Dave was horrified. "I can't imagine being so watchful all the time."
"To be honest, it was just one more thing running around in my mind. Keep quiet or you'll upset Mom. Don't let them see you or they'll hurt you. Stay off the radar or they'll take you away from your home." Spencer halted suddenly and stared at the ground. "That was one of the hardest things, you know. About becoming your son. It was knowing that maybe if I'd grown up in another family, I wouldn't be like I am. I'd be better or stronger. That I wouldn't be riddled with all the insecurities that came from the worries thrust on me." Dave saw him look up and smile thinly. "Who knows, maybe I would have become a world-renowned scientist and cured cancer or schizophrenia or male pattern baldness by now."
"Kid, you might have been happier, but there's no way you could ever be a better or stronger man than you are right now."

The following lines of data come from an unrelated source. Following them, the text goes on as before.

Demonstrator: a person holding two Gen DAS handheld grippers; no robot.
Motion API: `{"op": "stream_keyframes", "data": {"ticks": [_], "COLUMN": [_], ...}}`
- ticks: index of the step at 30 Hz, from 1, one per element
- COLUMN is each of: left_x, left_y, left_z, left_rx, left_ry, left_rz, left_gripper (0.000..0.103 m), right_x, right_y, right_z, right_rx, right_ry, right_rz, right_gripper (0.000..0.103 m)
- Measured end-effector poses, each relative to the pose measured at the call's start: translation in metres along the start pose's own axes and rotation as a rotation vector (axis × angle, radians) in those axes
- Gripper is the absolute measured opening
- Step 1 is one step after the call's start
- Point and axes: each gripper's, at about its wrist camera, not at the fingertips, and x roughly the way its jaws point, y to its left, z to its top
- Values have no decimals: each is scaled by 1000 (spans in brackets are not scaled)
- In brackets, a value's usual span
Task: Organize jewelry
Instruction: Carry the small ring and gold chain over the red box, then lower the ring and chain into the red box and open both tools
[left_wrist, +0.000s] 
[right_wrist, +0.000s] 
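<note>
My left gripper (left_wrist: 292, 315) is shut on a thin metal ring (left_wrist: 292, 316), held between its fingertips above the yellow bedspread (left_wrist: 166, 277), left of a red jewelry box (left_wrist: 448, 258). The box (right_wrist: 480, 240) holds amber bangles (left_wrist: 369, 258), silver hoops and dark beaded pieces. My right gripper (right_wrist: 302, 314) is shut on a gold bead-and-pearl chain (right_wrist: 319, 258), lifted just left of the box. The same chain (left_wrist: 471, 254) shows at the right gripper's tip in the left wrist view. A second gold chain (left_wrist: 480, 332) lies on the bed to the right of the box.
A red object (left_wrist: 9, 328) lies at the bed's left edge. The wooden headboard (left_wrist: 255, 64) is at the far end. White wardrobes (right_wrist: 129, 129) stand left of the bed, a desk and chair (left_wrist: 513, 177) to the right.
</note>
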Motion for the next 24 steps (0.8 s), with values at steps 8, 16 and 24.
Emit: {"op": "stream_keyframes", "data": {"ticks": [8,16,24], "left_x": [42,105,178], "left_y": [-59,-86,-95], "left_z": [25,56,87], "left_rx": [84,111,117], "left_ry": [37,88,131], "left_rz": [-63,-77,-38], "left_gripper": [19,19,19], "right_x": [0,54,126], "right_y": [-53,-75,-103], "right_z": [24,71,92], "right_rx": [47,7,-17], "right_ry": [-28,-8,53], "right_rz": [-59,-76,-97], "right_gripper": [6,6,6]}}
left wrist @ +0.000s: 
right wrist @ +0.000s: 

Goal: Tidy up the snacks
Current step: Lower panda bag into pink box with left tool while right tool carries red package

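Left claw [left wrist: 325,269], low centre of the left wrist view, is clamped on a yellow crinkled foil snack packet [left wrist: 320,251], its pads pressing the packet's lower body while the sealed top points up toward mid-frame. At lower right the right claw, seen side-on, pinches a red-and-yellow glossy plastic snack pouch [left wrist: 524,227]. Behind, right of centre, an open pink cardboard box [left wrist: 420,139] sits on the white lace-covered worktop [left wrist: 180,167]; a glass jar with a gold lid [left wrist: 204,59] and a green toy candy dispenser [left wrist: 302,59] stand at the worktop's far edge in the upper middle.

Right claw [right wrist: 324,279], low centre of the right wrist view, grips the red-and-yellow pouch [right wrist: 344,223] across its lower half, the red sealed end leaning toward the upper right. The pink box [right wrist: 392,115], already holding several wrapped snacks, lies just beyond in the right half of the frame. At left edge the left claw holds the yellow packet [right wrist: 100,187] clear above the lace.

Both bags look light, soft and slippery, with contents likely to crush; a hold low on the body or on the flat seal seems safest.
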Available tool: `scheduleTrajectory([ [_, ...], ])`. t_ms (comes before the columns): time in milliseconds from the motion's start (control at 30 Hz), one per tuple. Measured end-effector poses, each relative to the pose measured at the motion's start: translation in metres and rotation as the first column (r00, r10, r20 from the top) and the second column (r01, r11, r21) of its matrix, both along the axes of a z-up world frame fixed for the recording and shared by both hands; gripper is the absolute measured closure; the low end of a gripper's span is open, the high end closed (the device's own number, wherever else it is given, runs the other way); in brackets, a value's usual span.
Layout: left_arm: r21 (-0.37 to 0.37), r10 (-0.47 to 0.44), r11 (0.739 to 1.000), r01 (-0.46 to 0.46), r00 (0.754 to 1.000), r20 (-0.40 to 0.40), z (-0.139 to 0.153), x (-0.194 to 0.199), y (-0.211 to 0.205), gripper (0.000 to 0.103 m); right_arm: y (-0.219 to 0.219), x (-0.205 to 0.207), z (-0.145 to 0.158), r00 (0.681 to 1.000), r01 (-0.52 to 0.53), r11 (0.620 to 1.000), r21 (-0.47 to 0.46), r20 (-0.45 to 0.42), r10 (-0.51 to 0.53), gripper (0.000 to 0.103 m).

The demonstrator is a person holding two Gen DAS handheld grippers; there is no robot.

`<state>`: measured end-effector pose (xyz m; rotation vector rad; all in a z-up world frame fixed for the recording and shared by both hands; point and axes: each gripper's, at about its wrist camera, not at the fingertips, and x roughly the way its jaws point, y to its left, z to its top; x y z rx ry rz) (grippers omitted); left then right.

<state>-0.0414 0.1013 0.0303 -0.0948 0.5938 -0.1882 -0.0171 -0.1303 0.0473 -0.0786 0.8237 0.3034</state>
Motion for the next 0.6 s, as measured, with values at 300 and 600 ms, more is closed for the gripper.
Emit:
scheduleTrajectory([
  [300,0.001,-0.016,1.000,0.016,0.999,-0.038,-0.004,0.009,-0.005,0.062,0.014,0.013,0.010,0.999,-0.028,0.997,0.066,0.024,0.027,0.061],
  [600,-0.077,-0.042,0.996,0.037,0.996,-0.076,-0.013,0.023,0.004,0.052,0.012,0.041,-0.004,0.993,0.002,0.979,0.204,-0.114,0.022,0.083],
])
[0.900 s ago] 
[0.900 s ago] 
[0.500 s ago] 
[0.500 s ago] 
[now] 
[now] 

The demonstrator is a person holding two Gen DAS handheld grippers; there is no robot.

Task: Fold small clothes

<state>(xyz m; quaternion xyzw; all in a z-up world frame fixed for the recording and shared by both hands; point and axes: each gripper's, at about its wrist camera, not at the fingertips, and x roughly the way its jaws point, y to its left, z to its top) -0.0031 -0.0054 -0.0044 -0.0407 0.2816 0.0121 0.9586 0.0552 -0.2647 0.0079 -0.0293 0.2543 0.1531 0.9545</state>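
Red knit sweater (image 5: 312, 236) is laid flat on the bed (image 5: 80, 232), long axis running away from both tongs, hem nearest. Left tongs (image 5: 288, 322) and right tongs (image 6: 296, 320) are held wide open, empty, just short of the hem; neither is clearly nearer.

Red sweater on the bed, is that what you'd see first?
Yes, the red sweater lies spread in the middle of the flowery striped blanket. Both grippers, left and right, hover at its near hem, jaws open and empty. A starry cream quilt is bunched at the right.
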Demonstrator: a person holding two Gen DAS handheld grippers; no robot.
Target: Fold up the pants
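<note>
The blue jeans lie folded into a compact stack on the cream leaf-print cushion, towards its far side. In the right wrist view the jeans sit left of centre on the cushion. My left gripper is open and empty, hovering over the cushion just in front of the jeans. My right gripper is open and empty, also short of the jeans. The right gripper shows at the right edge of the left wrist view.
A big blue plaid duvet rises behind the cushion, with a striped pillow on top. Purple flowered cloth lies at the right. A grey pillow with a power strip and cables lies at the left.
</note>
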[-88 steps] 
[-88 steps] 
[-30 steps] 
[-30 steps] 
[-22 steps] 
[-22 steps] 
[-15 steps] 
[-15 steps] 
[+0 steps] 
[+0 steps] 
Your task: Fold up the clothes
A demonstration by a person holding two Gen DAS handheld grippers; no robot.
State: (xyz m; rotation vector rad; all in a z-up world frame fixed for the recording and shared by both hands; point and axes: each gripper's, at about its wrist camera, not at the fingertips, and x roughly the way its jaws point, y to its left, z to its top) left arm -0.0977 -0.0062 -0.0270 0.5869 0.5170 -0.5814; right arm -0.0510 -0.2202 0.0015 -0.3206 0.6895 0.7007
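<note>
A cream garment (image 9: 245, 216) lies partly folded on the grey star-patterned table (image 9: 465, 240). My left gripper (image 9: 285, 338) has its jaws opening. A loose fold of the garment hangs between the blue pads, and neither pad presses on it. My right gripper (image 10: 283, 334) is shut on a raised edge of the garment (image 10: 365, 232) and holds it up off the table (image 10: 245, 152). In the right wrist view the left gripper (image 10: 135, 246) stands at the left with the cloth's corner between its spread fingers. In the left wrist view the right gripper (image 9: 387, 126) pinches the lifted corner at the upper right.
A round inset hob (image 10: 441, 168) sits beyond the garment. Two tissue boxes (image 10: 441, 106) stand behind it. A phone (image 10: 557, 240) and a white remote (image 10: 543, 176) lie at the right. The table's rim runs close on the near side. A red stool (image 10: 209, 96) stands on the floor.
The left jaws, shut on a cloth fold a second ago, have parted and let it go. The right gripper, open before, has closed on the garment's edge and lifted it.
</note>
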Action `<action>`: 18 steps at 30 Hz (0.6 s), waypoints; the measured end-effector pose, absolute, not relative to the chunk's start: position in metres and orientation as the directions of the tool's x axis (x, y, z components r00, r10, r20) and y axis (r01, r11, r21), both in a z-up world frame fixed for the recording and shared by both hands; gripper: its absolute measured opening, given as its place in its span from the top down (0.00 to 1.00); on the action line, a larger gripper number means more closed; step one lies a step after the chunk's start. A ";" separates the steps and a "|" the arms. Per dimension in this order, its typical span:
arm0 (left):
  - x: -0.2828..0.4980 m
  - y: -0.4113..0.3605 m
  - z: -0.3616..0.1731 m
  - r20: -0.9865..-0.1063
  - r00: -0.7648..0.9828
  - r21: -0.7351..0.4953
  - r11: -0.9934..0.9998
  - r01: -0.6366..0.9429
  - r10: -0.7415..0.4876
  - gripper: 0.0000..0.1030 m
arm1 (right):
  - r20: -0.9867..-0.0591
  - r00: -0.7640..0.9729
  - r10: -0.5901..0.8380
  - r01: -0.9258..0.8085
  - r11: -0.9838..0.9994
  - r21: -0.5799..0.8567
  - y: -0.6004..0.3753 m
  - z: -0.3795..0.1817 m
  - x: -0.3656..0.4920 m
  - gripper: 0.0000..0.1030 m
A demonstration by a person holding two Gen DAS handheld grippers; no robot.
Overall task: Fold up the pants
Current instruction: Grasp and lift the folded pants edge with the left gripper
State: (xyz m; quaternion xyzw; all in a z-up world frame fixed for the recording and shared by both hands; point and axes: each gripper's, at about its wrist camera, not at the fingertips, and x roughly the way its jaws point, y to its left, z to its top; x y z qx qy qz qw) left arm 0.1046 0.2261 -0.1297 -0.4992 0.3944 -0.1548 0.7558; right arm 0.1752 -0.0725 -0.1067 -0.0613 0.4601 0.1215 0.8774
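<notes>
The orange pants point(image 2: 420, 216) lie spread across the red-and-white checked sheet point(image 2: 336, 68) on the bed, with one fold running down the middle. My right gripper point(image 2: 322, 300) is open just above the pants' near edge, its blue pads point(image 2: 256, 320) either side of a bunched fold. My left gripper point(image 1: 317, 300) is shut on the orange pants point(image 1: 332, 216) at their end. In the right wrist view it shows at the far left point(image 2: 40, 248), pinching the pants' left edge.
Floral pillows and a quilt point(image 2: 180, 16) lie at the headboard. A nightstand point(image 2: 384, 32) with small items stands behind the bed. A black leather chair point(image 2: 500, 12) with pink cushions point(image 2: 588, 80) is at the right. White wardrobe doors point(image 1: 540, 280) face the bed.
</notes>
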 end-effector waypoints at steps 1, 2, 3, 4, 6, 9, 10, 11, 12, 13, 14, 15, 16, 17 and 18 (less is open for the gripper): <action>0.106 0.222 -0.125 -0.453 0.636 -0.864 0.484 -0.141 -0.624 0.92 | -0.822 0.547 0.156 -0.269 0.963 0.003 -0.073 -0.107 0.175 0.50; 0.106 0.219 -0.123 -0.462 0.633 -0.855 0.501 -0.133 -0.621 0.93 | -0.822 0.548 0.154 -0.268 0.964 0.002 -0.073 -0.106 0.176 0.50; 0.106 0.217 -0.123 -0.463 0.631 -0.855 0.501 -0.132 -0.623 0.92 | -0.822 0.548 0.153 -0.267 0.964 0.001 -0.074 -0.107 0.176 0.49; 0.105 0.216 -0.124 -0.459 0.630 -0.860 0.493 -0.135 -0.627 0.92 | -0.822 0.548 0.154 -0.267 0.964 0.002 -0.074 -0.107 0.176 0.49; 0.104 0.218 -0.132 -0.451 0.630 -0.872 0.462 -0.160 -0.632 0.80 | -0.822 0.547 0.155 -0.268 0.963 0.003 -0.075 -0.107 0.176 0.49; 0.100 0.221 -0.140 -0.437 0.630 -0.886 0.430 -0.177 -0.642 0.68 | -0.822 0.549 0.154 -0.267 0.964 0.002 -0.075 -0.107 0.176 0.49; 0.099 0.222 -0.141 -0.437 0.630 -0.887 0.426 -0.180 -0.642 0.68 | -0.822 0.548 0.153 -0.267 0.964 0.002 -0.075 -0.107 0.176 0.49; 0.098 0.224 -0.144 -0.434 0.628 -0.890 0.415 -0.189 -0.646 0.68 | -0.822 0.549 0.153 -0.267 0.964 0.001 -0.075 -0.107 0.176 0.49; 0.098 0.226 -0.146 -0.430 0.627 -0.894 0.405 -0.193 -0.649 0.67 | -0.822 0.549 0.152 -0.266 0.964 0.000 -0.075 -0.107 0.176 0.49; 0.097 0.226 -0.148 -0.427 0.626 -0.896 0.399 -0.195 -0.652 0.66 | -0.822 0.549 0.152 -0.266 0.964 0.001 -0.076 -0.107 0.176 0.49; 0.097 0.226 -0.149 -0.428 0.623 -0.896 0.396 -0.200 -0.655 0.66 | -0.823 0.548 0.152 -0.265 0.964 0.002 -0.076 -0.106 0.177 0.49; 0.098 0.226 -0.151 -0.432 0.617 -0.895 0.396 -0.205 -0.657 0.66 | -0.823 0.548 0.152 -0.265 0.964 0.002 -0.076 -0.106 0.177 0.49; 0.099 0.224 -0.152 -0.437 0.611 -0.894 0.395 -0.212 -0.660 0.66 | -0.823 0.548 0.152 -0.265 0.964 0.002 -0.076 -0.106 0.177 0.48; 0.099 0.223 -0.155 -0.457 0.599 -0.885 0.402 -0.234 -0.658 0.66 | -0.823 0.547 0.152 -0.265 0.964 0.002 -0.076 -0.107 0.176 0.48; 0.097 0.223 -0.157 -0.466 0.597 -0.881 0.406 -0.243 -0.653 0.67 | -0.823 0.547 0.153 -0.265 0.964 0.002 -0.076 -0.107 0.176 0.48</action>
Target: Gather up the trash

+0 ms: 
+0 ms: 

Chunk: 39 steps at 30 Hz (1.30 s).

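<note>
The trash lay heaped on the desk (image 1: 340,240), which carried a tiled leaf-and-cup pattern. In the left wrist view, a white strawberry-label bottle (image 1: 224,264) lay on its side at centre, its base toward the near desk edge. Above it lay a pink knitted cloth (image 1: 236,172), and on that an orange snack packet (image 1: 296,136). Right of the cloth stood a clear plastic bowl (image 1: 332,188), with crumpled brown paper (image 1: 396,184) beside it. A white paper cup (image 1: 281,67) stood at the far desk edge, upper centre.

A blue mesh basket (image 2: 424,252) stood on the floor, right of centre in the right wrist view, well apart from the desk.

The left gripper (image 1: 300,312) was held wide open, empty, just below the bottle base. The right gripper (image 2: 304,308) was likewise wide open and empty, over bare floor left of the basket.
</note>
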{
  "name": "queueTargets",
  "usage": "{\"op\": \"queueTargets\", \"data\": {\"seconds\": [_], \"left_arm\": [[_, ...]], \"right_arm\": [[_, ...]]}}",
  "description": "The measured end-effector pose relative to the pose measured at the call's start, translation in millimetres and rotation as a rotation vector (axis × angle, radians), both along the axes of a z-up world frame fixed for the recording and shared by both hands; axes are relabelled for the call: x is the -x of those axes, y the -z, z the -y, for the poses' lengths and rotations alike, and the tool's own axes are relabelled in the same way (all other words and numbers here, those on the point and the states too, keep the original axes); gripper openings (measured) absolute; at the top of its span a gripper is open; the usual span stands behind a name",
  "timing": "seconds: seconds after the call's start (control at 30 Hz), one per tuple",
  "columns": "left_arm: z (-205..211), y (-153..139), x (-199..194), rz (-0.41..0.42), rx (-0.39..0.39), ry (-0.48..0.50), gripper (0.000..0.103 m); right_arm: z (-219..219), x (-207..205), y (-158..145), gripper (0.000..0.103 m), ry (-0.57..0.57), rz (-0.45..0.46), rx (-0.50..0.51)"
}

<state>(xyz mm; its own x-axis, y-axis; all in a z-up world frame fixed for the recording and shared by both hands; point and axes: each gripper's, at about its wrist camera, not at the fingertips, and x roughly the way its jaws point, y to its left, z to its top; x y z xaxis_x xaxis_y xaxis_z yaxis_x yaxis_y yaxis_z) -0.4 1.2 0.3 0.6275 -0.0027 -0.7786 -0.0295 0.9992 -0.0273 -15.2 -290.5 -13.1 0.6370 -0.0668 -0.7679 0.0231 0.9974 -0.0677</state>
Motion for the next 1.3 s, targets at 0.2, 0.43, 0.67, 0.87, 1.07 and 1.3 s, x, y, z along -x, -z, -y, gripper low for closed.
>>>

Spencer didn't say anything, but only looked at him as if too scared to believe what he was being told.
"Besides," Dave added, "Who the Hell cares about male pattern baldness? What you should really work on is curing whatever dumbass impulse causes them to do a comb over."
Spencer gaped at him, and then began to laugh. They walked back to the cabin and that night, after drying Mudgie off from his swim in the creek and having a good dinner of beef stew, Dave heard Spencer call to him from the other bed.
"I forgot to tell you the biggest reason."
"Yeah?"
"Having a real Dad instead of just the coward who ran off."
Dave was almost too choked up to speak. "Didn't know you were so mushy, Kid," he said hoarsely after a few seconds.
"Didn't know you were either, Kusojijii."
Dave threw a pillow at him. "Get your ass to sleep, Saputello!"